What you are asked to do: The material below contains a line with "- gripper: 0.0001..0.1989" and a line with "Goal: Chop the". Copy exactly those two lines and all lines between them.

Information shown:
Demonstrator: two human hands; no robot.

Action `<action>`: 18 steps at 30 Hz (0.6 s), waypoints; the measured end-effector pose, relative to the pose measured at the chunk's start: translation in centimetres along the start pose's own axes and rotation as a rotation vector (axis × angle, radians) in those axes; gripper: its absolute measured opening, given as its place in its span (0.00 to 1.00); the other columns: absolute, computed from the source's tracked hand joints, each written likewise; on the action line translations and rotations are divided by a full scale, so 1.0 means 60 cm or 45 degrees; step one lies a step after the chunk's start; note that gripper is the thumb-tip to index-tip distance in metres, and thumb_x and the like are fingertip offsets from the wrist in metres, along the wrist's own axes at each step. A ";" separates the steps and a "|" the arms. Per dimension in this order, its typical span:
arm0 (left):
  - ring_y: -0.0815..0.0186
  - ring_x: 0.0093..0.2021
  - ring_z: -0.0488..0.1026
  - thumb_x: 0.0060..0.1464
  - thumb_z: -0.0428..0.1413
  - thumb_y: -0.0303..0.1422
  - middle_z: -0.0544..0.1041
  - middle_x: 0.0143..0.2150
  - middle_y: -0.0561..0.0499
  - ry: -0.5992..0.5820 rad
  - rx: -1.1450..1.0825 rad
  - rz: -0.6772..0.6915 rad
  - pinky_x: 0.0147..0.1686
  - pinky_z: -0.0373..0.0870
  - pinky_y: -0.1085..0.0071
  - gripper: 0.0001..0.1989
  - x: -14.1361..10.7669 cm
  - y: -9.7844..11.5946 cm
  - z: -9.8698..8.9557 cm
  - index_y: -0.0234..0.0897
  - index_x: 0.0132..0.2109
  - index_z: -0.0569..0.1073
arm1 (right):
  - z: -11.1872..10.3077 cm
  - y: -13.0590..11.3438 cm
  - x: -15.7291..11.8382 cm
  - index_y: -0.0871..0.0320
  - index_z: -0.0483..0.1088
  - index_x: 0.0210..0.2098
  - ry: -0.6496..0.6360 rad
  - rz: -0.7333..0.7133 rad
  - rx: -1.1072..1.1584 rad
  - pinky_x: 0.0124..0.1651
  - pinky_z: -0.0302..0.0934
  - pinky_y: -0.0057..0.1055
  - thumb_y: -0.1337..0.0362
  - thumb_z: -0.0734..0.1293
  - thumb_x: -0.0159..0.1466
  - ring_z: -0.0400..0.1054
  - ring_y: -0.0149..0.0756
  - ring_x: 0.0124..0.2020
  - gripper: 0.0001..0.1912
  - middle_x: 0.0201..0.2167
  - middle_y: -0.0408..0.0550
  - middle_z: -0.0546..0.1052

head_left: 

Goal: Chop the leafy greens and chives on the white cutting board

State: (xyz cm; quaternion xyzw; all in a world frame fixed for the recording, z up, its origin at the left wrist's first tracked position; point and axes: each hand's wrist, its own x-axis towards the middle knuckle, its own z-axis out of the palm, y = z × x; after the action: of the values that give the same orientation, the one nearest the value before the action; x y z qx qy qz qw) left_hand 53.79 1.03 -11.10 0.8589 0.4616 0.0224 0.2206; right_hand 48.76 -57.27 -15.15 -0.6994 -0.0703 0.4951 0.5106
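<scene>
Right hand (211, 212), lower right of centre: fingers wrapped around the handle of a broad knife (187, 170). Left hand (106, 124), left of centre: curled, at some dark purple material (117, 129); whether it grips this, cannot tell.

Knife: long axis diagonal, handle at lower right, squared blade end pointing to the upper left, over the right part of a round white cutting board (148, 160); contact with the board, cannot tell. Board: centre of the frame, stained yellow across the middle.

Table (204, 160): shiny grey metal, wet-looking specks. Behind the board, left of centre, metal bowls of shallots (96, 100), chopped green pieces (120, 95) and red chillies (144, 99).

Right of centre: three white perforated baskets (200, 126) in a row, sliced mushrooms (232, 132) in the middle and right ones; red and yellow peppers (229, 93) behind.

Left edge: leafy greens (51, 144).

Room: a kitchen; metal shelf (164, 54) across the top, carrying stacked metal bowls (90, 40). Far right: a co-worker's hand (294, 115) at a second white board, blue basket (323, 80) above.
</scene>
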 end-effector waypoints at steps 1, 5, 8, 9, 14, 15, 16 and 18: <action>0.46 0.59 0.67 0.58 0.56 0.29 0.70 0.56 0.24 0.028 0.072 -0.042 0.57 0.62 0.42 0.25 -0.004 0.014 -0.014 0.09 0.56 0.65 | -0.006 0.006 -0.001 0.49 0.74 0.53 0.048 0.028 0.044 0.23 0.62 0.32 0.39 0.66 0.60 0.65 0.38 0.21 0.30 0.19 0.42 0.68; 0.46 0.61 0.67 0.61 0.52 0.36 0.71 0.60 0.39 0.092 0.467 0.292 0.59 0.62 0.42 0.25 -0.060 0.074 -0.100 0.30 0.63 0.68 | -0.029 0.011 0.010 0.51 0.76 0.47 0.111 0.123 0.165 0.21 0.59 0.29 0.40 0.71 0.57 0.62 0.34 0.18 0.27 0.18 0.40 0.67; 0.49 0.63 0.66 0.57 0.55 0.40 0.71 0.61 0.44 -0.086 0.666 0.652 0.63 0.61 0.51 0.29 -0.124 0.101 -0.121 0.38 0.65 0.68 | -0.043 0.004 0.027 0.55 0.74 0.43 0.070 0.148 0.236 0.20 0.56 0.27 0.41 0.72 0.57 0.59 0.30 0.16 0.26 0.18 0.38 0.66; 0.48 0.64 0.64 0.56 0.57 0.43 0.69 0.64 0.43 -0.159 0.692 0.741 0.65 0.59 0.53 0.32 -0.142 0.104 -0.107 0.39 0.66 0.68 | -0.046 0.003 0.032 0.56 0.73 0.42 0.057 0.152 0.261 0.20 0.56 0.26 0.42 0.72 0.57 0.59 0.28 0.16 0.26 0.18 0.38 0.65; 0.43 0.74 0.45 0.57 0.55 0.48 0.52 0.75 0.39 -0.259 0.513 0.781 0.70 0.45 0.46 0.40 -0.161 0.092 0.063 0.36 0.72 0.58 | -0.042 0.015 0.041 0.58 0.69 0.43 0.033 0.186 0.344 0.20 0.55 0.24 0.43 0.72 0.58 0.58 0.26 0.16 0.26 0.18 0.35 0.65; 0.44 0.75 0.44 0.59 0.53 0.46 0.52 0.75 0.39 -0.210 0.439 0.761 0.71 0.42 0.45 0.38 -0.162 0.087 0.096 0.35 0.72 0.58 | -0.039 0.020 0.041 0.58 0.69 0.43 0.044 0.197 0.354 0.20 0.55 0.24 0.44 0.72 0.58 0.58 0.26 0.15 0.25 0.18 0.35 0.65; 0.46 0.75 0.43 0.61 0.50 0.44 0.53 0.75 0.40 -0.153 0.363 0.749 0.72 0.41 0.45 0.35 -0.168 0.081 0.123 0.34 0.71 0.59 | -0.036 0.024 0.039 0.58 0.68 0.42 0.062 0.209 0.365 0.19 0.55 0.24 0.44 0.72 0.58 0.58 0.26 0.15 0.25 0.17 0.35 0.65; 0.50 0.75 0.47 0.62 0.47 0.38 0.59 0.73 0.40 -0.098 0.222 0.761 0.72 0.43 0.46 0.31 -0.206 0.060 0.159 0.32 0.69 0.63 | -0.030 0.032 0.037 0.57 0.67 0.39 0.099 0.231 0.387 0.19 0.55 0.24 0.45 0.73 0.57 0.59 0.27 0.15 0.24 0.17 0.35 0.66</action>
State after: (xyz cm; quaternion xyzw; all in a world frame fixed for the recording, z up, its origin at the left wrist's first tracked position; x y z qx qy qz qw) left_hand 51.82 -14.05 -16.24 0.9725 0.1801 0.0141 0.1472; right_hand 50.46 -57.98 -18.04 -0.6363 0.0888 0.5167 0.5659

Worked solution:
  - gripper: 0.0001..0.1989
  - x: -14.1361..10.7669 cm
  - y: -9.7844..11.5946 cm
  - z: -9.8698..8.9557 cm
  - index_y: -0.0234..0.0897
  - index_x: 0.0132..0.2109
  - index_z: -0.0569..0.1073
arm1 (right):
  - z: -11.1872..10.3077 cm
  - y: -13.0590..11.3438 cm
  - x: -15.7291..11.8382 cm
  - index_y: -0.0871..0.0320
  - index_z: -0.0483..0.1088
  - index_x: 0.0210..0.2098
  - ry: -0.6496..0.6360 rad
  - rz: -0.7333..0.7133 rad
  - rx: -1.1072..1.1584 rad
  - pinky_x: 0.0124..0.1651
  - pinky_z: -0.0302..0.0934
  - pinky_y: -0.0057..0.1055
  - thumb_y: -0.1337..0.0362
  - thumb_z: -0.0734..0.1293
  - thumb_x: -0.0159..0.1466
  - ring_z: -0.0400..0.1054
  - ring_y: -0.0149..0.0756
  - ring_x: 0.0124..0.2020
  - gripper: 0.0001..0.1912
  - middle_x: 0.0201..0.2167
  - middle_y: -0.0408..0.0550
  - middle_z: -0.0546..0.1052

head_left: 

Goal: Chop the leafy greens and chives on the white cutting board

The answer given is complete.